Berg was a cloud platform on which Little Printer, an Internet-of-Things device, worked on. Berg allowed users to print out interesting news from the web, social media, etc. across devices. Little Printer looked like a receipt printer but could be used as a social letterbox, targeting mainly families. It produced little retro style printed papers that could be used for various purposes. The competitors of Berg’s Little Printer were Turtle Mail, Ink and Memo Bird.
Berg had an interesting journey from the boardroom to folding the business; they tried to change their business model a couple of times halfway through it but to no avail.
Besides the fact that the product that they created served a very limited market need (if ever a need was there) paper consumption and the creation of waste was an element that turned many people that cared about the environment away.

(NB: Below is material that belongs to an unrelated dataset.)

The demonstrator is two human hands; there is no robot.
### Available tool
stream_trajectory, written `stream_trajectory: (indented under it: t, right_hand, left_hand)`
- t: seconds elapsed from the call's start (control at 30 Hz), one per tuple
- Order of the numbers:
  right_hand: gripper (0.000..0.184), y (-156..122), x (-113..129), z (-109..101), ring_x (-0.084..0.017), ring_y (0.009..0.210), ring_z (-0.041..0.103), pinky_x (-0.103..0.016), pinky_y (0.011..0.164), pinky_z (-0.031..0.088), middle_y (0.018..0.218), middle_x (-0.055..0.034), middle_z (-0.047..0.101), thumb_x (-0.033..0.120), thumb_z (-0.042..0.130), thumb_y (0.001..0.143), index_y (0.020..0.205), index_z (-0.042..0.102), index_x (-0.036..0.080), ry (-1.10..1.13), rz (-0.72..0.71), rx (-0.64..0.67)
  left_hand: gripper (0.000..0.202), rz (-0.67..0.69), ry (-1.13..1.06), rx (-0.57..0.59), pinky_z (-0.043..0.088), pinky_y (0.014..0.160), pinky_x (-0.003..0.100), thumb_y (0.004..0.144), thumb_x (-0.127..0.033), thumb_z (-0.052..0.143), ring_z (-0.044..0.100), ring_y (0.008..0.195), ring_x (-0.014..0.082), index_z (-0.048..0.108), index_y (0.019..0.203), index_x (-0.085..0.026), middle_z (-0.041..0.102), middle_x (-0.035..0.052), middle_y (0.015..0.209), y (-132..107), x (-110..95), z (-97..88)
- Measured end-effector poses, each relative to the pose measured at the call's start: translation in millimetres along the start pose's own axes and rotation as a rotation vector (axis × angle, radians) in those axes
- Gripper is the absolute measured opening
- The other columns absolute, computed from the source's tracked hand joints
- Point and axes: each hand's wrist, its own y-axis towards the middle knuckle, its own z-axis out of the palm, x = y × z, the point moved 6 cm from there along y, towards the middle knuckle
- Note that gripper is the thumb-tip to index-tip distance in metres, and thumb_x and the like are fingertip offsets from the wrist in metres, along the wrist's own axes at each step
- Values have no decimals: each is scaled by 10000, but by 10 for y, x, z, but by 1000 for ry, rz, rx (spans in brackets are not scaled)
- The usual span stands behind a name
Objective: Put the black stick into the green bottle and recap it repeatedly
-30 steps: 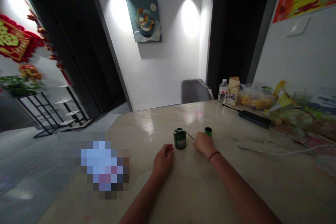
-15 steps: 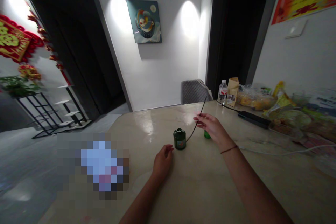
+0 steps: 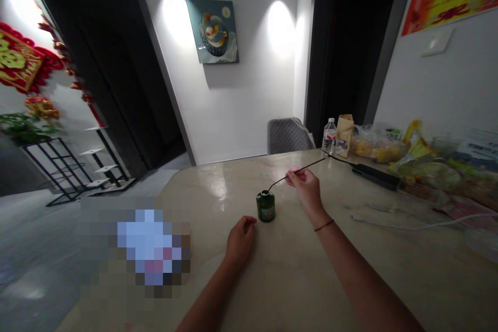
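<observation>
A small dark green glass bottle (image 3: 265,208) with a label stands upright on the table. Pinched between the fingers of my right hand (image 3: 306,187) is a thin dark, bent stick (image 3: 311,165). Its lower end meets the bottle's open mouth; whether it goes inside I cannot tell. The other end points up and to the right. My left hand (image 3: 241,238) lies on the table just left of the bottle, fingers curled in, with nothing visible in them. Its fingertips are close to the glass, and contact is unclear.
On the right of the stone-look table (image 3: 288,280) lie a black power strip (image 3: 375,176), a white cable (image 3: 404,227) and several food bags (image 3: 424,171). A water bottle (image 3: 329,136) and paper bag (image 3: 344,135) stand behind. A grey chair (image 3: 288,136) is beyond.
My right hand has turned and shifted slightly left, tipping the stick flatter. The stick's lower end went from beside the bottle up to its mouth. The green object behind my hand no longer shows.
</observation>
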Motion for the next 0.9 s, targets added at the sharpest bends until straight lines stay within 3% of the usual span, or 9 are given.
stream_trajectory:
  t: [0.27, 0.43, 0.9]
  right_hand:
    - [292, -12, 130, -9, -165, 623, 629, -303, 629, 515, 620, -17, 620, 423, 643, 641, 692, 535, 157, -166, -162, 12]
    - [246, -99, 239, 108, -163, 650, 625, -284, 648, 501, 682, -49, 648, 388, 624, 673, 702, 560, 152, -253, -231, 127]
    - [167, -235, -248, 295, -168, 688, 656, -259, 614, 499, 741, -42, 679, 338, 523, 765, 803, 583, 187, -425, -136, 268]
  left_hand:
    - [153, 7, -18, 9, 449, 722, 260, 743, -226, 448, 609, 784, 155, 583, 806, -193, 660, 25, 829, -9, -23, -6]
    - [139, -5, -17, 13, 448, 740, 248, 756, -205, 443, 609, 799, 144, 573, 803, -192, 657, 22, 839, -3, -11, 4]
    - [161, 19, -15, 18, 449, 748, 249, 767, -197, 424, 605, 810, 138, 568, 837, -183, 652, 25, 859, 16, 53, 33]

Berg’s little Internet of Things device had a small group of supporters, which, while loyal, could not convert into a sustainable way to maintain and manage the business. People also argued that the advertisement put out by Berg failed to show how the little printer working on the Berg platform could improve users' life. It was, objectively speaking, more a luxury item/toy rather than a device that anyone would need.
While print newspapers are struggling to continue their existence, it was hard for Berg to convince people that they needed the Little Printer in their homes. Moreover, publishing content through the Little Printer would need to weigh in the design factor of the publisher’s needs. Only certain type of contents could fit on the receipt-size paper the device could print. Also, because of its size, the commercial sector would not be that interested in it.
However, people can be irrational and buy products on a whim only because they are cute and “new” but the price tag given to Little Printer made the product even more difficult to sell. Berg’s CEO also admitted that one of the main reasons for his company's failure was that they priced their products at above the level of consumer’s willingness to pay, $259; pretty expensive for a toy.